From the first line to the last, repeat the data exactly but leave out the pictures.
*** Begin section ***
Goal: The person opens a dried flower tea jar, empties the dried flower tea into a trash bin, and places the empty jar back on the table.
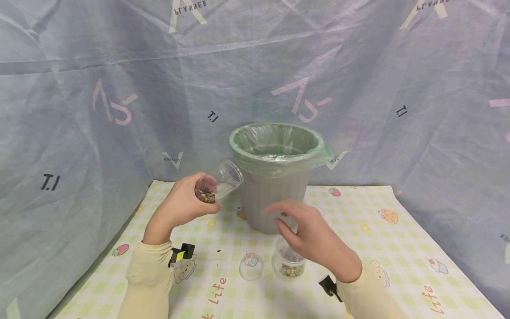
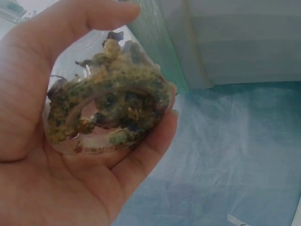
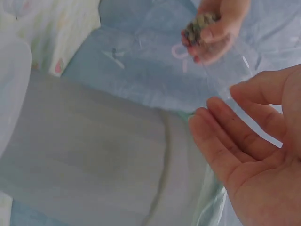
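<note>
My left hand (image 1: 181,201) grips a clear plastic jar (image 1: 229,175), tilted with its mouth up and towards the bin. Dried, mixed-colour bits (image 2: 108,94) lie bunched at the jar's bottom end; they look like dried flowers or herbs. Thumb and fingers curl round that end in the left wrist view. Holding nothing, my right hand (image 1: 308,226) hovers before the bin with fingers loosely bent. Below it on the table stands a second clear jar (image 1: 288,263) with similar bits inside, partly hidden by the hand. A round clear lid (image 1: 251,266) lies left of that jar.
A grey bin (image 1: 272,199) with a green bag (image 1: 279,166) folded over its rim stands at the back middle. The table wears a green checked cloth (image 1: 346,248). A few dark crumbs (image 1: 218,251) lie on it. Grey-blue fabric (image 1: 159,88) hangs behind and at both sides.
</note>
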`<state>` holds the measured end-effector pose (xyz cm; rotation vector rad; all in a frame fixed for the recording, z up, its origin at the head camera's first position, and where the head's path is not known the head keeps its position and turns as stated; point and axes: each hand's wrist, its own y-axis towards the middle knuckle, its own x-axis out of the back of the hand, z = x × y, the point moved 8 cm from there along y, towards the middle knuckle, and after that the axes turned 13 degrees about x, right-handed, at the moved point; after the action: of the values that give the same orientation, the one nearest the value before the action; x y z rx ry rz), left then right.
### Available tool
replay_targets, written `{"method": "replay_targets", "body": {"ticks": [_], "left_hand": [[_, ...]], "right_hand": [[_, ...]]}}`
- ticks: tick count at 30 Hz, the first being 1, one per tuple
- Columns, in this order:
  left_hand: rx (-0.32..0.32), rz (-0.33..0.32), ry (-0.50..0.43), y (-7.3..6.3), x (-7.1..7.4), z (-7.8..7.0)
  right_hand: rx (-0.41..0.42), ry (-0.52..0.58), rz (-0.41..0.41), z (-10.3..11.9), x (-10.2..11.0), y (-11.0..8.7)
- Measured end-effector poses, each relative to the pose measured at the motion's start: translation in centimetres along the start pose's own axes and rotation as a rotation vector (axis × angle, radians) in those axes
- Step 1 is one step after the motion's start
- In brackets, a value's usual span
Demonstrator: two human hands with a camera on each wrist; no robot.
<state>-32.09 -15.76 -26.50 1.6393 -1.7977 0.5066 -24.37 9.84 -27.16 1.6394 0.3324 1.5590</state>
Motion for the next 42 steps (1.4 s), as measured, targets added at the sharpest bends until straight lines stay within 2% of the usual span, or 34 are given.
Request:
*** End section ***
_YOUR SOLUTION_
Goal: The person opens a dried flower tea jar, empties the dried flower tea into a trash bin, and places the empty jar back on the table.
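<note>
My left hand (image 1: 181,201) grips a clear plastic jar (image 1: 229,175), tilted with its mouth up and towards the bin. Dried, mixed-colour bits (image 2: 108,94) lie bunched at the jar's bottom end; they look like dried flowers or herbs. Thumb and fingers curl round that end in the left wrist view. Holding nothing, my right hand (image 1: 308,226) hovers before the bin with fingers loosely bent. Below it on the table stands a second clear jar (image 1: 288,263) with similar bits inside, partly hidden by the hand. A round clear lid (image 1: 251,266) lies left of that jar.
A grey bin (image 1: 272,199) with a green bag (image 1: 279,166) folded over its rim stands at the back middle. The table wears a green checked cloth (image 1: 346,248). A few dark crumbs (image 1: 218,251) lie on it. Grey-blue fabric (image 1: 159,88) hangs behind and at both sides.
</note>
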`<state>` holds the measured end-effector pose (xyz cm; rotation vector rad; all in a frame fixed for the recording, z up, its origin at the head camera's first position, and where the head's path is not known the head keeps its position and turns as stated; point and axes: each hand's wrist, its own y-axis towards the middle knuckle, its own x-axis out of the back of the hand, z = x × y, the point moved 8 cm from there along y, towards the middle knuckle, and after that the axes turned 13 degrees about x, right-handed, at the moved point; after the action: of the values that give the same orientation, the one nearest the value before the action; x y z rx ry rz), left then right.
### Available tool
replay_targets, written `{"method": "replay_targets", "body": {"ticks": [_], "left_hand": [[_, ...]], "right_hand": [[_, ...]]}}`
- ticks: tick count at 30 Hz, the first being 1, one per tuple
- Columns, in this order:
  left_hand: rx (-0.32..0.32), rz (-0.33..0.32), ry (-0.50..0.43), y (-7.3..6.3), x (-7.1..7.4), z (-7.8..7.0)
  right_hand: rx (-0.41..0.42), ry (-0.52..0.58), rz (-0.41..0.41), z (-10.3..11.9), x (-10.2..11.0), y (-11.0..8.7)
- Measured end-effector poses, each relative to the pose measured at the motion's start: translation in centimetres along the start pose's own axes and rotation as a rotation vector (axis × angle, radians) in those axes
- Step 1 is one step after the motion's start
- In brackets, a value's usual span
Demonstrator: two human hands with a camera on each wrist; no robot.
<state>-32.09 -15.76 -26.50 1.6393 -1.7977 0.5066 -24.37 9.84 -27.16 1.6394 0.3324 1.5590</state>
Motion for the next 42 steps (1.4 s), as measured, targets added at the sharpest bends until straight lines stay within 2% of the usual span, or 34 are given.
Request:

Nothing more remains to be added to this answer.